Karl Alfred Ritter von Zittel (25 September 1839 – 5 January 1904) was a German palaeontologist.
He was born at Bahlingen in the Grand Duchy of Baden, and educated at Heidelberg, Paris and Vienna. For a short period he served on the Geological Survey of Austria, and as assistant in the mineralogical museum at Vienna. In 1863 he became teacher of geology and mineralogy in the polytechnic at Karlsruhe, and three years later he succeeded Oppel as professor of palaeontology in the University of Munich, with the charge of the state collection of fossils.
In 1880 he was appointed to the geological professorship, and eventually to the directorship of the natural history museum of Munich. His earlier work comprised a monograph on the Cretaceous bivalve mollusca of Gosau (1863–66); and an essay on the Tithonian stage (1870), regarded as equivalent to the Purbeck and Wealden formations.

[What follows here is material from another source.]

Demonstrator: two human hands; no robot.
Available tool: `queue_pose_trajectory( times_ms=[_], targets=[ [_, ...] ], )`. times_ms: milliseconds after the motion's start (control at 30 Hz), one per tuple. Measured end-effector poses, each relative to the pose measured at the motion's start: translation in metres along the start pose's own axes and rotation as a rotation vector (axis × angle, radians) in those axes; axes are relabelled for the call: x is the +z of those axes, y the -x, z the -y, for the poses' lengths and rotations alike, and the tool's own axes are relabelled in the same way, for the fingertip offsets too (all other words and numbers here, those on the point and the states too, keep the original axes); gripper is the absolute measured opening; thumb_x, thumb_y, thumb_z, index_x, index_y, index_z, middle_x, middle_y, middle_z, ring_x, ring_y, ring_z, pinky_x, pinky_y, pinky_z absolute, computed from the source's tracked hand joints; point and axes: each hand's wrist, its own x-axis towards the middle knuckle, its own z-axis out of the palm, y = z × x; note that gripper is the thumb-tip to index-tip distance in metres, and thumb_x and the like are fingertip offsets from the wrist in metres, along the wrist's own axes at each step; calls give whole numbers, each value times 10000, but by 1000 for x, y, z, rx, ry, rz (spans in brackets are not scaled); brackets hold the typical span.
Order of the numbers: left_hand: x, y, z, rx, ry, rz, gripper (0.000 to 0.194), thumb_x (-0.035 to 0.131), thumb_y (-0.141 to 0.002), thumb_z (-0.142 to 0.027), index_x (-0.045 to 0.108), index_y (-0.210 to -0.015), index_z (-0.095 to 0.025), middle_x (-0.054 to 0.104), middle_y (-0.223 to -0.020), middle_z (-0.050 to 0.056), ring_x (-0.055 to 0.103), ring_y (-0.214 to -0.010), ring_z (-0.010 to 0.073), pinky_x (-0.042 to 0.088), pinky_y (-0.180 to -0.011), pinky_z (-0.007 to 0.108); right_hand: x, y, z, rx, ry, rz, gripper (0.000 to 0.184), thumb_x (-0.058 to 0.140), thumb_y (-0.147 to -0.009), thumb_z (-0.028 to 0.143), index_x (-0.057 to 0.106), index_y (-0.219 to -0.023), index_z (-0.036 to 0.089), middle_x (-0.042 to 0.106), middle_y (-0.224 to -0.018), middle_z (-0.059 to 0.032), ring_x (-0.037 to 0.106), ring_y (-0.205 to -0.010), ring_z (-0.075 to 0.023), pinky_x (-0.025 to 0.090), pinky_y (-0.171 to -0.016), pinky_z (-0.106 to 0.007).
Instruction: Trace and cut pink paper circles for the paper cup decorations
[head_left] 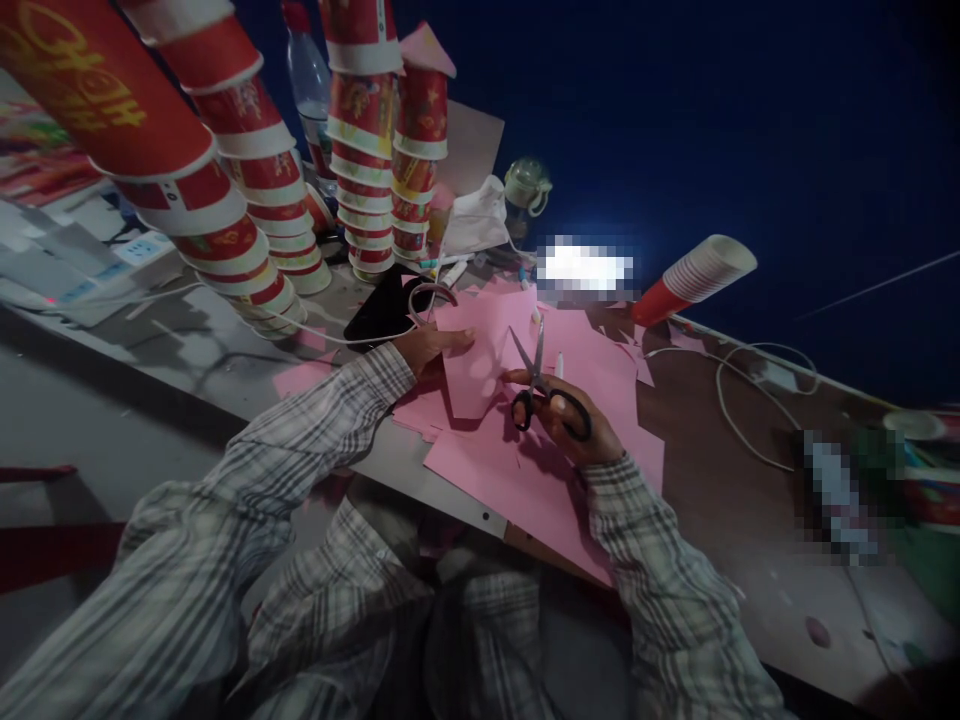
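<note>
My left hand [431,348] grips a piece of pink paper [480,365] by its left side, the thumb lying on top. In my right hand [581,425] are black-handled scissors [537,375], fingers through the loops. Their blades stand apart and point away from me, just to the right of the held piece; whether they touch it I cannot tell. Beneath both hands lie larger pink sheets [547,500], overlapping on the table. A roll of tape [433,292] sits just beyond my left hand, near a dark flat object [386,305].
Tall stacks of red patterned paper cups [365,165] rise at the left and back. A plastic bottle [306,75] and a lidded jar [527,187] stand behind. Another cup stack [697,280] leans at the right. White cables [720,390] cross the table [720,520].
</note>
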Motion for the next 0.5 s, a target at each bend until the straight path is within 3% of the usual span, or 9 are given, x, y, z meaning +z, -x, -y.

In 1873-74 he accompanied the Friedrich Rohlf's expedition to the Libyan Desert, the primary results of which were published in Über den geologischen Bau der libyschen Wuste (1880), and further details in the Palaeontographica (1883). Dr Zittel was distinguished for his palaeontological researches. From 1869 until the close of his life he was chief editor of the Palaeontographica (founded in 1846 by W Dunker and H von Meyer).
In 1876 he commenced the publication of his great work, Handbuch der Palaeontologie, which was completed in 1893 in five volumes, the fifth volume on palaeobotany being prepared by WP Schimper and A Schenk. To make his work as trustworthy as possible Dr Zittel made special studies of each great group, commencing with the fossil sponges, on which he published a monograph (1877–79). In 1895 he issued a summary of his larger work entitled Grundzuge der Palaeontologie (ed. 2, part i, Invertebrata, revised by Dr Zittel in 1903; the American edition of 1900 by Charles Rochester Eastman is so revised, sometimes in opposition to Zittel's views, as to be practically an independent work).